- What the exercise asks: The lines to copy are those holding the string "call" in the entries below.

- Input:
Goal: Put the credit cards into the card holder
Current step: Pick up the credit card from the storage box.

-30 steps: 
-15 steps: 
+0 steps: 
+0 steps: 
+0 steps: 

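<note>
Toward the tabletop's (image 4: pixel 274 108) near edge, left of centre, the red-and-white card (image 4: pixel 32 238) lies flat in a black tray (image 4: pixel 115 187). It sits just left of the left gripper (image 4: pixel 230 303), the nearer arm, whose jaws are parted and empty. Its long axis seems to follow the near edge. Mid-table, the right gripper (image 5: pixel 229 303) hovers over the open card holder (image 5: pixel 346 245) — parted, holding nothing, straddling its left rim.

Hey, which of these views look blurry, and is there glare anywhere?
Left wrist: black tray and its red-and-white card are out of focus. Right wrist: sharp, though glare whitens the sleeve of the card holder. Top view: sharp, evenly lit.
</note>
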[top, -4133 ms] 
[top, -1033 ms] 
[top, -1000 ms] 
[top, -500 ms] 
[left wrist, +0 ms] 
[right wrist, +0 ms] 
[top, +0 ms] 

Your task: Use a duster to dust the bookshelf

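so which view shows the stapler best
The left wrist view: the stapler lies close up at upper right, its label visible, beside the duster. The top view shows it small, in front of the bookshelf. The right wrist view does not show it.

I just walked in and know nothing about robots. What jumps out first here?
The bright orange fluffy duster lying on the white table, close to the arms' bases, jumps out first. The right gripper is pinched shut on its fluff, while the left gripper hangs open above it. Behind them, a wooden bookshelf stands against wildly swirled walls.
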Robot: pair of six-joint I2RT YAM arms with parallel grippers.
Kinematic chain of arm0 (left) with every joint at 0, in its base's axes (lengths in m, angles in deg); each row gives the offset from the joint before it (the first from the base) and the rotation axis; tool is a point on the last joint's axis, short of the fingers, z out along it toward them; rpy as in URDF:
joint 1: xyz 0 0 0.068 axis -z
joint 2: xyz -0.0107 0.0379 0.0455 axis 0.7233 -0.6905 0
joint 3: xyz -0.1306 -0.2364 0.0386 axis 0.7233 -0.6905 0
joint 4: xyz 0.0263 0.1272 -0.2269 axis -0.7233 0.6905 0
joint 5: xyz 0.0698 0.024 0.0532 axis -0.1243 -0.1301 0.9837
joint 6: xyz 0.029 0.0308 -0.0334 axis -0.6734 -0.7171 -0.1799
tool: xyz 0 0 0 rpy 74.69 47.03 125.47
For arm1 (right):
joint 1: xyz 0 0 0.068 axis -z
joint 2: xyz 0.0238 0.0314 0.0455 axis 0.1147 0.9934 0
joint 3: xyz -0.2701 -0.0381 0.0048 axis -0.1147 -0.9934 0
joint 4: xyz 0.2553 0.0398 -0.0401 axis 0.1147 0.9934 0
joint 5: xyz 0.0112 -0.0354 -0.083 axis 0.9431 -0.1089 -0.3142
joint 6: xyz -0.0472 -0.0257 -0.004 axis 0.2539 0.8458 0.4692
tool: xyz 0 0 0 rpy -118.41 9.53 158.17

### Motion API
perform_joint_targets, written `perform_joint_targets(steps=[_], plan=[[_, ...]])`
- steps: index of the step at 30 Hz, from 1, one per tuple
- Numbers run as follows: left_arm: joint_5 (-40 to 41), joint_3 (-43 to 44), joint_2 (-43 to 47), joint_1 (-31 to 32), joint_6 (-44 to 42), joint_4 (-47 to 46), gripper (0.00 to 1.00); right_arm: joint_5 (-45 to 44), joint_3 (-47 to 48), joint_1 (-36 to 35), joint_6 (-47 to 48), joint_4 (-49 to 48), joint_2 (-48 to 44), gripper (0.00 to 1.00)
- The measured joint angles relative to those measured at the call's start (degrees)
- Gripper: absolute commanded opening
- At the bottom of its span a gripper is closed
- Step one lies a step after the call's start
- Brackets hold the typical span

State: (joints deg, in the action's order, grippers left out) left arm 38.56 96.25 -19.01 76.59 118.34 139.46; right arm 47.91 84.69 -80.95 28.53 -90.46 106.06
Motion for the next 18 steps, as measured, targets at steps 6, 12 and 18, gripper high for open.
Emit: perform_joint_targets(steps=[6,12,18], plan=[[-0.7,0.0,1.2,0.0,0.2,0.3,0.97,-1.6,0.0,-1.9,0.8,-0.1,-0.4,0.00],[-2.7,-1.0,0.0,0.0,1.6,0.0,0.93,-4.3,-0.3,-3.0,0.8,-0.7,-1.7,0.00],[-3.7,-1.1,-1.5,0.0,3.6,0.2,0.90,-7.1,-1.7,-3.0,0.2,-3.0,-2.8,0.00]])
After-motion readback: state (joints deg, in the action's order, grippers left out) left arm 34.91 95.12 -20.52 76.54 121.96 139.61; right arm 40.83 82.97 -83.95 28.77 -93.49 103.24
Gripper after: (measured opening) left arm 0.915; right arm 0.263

- Solution for this problem:
- The measured joint angles relative to those measured at the call's start (degrees)
- Step one lies a step after the call's start

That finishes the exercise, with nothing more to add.